◆ **What the task asks**:
Begin at the line containing "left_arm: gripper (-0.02" in the data below and go on through the line containing "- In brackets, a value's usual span", repeating each line exactly; include both ends and no other line.

◆ **Records supplied**:
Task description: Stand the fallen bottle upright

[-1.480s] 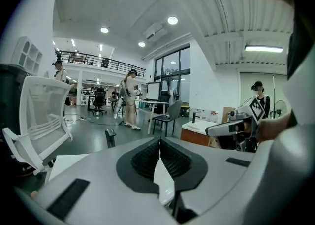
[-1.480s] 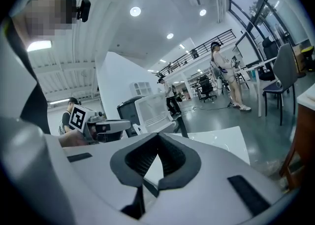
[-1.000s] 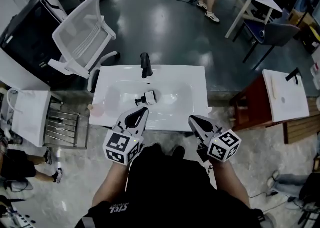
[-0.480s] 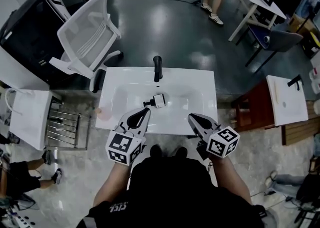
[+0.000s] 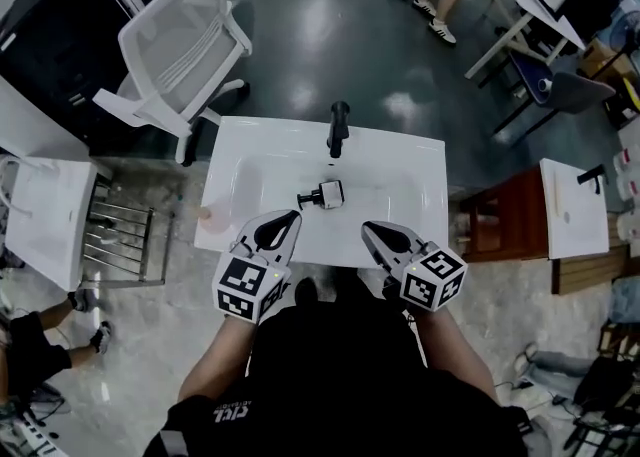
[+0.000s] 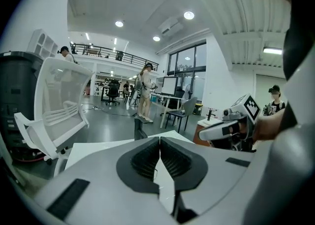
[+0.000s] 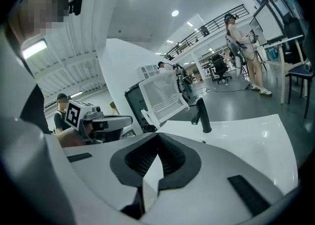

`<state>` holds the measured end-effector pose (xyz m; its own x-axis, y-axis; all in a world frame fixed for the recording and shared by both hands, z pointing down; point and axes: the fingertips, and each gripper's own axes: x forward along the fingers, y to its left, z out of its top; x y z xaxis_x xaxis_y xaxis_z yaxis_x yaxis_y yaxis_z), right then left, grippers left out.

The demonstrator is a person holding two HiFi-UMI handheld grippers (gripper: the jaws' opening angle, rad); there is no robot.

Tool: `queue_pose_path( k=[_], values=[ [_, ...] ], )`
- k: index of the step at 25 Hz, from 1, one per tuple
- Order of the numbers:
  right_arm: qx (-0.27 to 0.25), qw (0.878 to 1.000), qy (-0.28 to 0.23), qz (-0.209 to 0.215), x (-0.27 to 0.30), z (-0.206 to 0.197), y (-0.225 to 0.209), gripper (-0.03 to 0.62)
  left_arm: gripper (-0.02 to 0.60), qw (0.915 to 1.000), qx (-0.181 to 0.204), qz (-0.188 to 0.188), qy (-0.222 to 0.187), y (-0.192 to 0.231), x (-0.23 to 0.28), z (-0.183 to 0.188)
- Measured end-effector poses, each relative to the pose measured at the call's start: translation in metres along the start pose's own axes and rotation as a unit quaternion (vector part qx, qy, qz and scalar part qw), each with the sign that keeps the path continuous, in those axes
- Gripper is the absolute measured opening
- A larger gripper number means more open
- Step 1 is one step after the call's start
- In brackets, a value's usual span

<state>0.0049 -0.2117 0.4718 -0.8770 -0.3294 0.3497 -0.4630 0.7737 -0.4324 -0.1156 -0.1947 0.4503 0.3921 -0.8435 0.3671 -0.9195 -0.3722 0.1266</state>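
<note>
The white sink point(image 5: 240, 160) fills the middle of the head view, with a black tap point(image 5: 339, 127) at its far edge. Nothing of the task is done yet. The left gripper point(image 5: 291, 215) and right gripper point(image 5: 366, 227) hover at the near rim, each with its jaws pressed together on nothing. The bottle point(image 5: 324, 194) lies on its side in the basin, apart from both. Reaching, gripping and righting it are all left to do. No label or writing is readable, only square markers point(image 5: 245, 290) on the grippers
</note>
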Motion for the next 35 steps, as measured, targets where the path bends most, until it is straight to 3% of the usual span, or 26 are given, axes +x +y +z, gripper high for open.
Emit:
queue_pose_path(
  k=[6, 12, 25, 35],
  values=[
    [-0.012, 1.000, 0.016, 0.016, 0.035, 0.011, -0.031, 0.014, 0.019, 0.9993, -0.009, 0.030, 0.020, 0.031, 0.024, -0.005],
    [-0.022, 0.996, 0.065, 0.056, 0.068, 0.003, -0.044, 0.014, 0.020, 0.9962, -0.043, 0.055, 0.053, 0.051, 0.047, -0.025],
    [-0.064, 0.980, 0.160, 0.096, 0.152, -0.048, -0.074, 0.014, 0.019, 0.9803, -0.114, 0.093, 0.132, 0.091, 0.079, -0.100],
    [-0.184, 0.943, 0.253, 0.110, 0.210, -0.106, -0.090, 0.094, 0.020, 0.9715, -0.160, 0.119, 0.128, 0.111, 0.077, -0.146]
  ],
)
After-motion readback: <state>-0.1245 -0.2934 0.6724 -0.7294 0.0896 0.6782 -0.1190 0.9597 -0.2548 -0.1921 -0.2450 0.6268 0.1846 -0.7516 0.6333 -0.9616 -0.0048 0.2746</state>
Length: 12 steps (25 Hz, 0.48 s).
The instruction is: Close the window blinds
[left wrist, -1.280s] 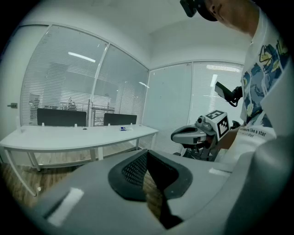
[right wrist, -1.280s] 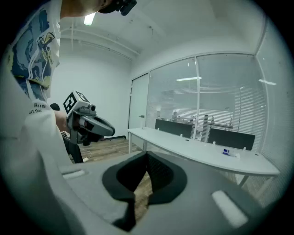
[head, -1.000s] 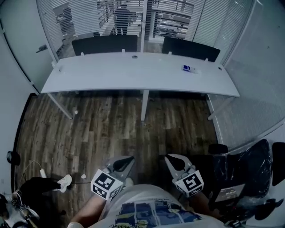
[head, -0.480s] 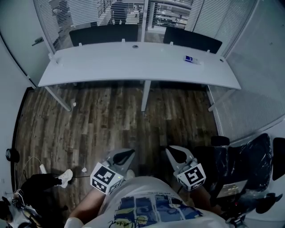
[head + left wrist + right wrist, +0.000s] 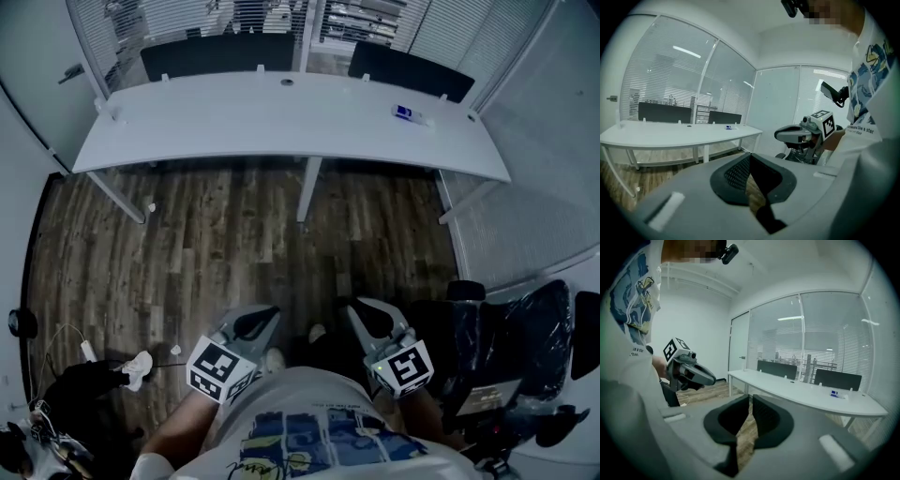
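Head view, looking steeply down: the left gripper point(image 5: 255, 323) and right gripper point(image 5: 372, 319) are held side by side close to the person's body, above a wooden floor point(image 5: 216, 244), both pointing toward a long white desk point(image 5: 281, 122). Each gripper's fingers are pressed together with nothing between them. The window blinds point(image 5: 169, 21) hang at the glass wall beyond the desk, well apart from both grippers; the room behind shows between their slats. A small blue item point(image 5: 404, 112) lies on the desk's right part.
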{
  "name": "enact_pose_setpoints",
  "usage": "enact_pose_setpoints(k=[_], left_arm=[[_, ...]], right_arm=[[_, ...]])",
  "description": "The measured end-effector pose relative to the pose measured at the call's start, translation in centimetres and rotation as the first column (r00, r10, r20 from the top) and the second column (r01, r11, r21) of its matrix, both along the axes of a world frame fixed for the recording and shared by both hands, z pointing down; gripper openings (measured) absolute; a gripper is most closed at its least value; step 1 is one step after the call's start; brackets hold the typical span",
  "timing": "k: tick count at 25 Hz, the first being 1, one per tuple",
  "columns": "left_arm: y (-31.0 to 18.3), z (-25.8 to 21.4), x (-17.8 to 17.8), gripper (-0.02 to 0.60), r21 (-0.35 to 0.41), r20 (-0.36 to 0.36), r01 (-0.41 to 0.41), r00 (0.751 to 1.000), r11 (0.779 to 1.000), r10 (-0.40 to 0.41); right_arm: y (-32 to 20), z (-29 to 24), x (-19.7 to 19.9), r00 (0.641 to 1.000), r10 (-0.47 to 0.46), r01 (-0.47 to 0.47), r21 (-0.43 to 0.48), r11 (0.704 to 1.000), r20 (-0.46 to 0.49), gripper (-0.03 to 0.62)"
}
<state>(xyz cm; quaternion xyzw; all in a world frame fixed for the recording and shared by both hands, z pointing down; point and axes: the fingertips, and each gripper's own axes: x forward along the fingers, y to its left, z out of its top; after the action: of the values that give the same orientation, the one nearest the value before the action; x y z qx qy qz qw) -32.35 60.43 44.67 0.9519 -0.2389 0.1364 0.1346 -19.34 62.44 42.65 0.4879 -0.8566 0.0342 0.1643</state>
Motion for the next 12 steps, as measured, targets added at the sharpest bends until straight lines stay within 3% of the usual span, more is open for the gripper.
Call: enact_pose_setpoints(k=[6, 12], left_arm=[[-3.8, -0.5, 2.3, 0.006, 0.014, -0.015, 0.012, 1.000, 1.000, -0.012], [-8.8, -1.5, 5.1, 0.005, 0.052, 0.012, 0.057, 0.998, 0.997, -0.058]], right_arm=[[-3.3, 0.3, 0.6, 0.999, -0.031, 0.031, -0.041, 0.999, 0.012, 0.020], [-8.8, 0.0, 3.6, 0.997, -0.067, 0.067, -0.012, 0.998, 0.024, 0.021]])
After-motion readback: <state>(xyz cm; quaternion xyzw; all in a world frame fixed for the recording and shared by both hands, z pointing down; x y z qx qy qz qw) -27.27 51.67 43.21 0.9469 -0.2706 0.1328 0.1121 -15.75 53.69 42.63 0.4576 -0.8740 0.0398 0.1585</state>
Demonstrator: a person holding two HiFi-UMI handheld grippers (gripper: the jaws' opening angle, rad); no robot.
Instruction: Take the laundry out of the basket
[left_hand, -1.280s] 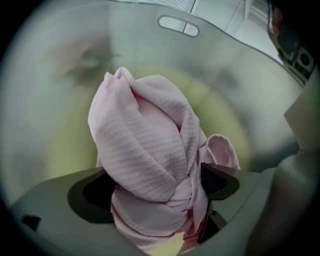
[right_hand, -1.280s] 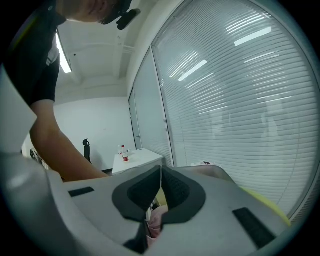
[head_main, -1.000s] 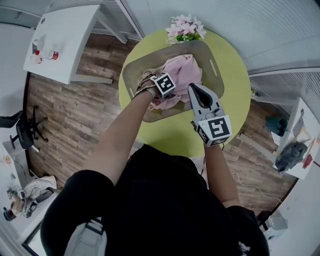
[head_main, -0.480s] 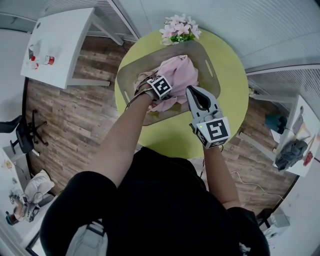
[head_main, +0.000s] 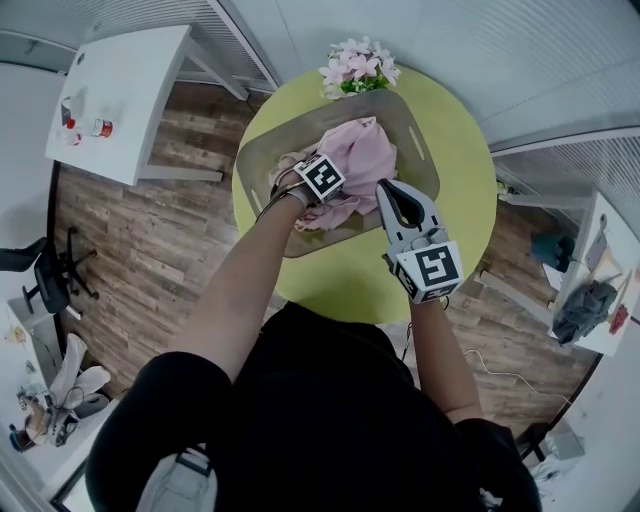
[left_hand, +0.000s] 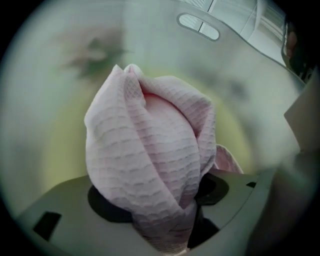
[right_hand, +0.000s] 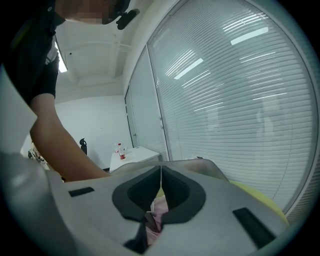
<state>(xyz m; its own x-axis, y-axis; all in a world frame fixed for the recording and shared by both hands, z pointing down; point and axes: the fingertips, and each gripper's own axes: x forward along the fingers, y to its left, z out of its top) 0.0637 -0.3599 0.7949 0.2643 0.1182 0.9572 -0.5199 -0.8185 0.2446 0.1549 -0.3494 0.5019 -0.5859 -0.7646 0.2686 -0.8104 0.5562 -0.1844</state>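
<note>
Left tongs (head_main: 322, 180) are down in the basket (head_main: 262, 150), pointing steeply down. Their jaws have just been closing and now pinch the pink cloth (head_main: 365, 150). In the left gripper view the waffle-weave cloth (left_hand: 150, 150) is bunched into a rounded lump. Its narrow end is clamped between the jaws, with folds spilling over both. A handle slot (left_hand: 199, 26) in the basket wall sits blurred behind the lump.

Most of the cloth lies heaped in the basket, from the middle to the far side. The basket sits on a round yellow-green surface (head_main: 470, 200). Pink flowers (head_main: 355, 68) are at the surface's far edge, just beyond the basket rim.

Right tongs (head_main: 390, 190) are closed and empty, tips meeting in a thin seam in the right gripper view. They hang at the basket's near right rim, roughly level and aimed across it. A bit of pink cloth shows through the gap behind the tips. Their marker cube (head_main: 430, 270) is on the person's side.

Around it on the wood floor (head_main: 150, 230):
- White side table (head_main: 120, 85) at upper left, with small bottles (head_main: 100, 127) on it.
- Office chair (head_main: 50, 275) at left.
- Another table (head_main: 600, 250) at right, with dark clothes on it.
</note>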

◆ **Written solution**:
  left_arm: gripper (-0.02 to 0.60), qw (0.915 to 1.000), qx (-0.181 to 0.204), qz (-0.188 to 0.188), qy (-0.222 to 0.187), y (-0.192 to 0.231), x (-0.23 to 0.28), z (-0.183 to 0.188)
- Measured end-effector poses, each relative to the pose measured at the call's start: translation in metres along the start pose's own axes and rotation as a unit quaternion (vector part qx, qy, qz and scalar part qw), each with the sign that keeps the path continuous, in those axes
- Gripper is the absolute measured opening
- A larger gripper number means more open
- Step 1 is one step after the call's start
- In brackets, a value's usual span

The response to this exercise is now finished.